> [What you should do]:
The answer must consist of every line in the data below that holds the word "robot".

> [Records supplied]:
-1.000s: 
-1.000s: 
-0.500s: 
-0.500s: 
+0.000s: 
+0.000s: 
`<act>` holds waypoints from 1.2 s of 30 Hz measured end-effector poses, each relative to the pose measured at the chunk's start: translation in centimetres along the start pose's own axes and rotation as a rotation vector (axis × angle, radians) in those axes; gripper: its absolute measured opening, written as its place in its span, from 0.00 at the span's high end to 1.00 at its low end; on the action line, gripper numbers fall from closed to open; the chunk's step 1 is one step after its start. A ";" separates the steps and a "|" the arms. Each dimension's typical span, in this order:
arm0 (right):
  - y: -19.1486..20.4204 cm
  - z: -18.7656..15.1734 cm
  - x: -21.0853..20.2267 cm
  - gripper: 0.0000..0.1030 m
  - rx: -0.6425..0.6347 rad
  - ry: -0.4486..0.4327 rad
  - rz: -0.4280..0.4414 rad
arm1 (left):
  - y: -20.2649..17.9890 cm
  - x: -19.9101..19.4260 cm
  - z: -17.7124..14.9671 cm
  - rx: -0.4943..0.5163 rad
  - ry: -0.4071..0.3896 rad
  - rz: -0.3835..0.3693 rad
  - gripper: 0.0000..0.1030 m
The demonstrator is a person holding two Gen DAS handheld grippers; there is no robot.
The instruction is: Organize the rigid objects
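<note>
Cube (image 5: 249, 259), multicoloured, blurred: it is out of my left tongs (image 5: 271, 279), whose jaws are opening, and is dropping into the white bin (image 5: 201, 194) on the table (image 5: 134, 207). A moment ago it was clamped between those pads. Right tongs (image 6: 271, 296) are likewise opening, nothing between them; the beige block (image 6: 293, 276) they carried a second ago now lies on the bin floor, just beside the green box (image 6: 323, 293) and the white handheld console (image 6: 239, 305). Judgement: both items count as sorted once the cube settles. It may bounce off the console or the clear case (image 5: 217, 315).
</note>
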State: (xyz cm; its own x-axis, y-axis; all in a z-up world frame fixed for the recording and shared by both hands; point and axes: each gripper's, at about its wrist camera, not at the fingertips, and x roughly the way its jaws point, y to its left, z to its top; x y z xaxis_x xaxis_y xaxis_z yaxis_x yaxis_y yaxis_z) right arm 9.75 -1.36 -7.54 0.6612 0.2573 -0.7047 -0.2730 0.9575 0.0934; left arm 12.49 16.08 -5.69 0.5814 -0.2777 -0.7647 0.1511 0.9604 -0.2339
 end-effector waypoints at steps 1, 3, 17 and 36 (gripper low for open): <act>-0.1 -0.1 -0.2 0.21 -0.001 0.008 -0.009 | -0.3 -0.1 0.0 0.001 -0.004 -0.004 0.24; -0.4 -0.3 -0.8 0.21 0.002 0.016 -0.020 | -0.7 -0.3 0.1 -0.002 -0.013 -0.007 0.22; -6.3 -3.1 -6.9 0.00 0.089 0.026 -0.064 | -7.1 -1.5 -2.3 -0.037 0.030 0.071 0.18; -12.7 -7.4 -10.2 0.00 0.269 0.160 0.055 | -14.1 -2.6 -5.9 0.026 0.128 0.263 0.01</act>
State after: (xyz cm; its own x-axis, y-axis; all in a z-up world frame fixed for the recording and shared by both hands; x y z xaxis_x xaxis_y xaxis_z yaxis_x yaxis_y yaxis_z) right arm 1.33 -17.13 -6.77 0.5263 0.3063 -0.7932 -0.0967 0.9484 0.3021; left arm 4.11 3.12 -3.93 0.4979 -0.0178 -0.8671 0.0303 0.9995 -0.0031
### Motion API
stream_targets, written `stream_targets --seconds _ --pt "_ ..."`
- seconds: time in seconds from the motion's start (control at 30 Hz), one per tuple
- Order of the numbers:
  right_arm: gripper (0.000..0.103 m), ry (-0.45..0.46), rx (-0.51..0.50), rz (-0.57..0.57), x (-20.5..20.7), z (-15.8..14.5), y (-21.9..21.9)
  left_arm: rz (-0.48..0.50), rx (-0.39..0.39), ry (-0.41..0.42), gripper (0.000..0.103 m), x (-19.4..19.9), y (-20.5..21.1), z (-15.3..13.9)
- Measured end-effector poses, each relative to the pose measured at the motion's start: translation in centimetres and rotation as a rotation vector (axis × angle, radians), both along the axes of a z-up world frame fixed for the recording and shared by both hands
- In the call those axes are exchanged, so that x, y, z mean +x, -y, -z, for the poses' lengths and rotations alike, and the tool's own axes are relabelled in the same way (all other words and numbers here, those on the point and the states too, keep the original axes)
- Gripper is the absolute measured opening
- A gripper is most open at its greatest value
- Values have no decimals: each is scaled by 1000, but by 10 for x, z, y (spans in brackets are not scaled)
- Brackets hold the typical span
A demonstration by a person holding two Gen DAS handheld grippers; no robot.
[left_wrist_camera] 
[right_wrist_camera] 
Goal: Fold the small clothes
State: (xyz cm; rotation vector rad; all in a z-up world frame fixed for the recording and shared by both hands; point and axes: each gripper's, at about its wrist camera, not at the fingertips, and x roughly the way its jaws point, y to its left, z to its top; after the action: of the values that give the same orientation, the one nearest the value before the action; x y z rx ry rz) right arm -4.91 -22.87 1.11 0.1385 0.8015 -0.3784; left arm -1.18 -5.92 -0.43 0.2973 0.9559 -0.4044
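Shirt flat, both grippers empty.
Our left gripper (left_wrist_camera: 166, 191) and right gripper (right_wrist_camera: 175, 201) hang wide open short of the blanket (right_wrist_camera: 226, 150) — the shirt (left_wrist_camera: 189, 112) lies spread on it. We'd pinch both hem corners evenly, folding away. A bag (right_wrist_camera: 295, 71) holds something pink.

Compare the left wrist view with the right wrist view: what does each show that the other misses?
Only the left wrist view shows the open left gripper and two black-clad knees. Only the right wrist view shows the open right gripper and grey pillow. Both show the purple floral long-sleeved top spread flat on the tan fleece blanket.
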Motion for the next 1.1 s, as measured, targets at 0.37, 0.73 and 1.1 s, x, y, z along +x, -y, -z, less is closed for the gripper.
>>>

> [Output of the task]:
The demonstrator is a person holding two Gen DAS handheld grippers; there is no robot.
A demonstration by a person holding two Gen DAS handheld grippers; no robot.

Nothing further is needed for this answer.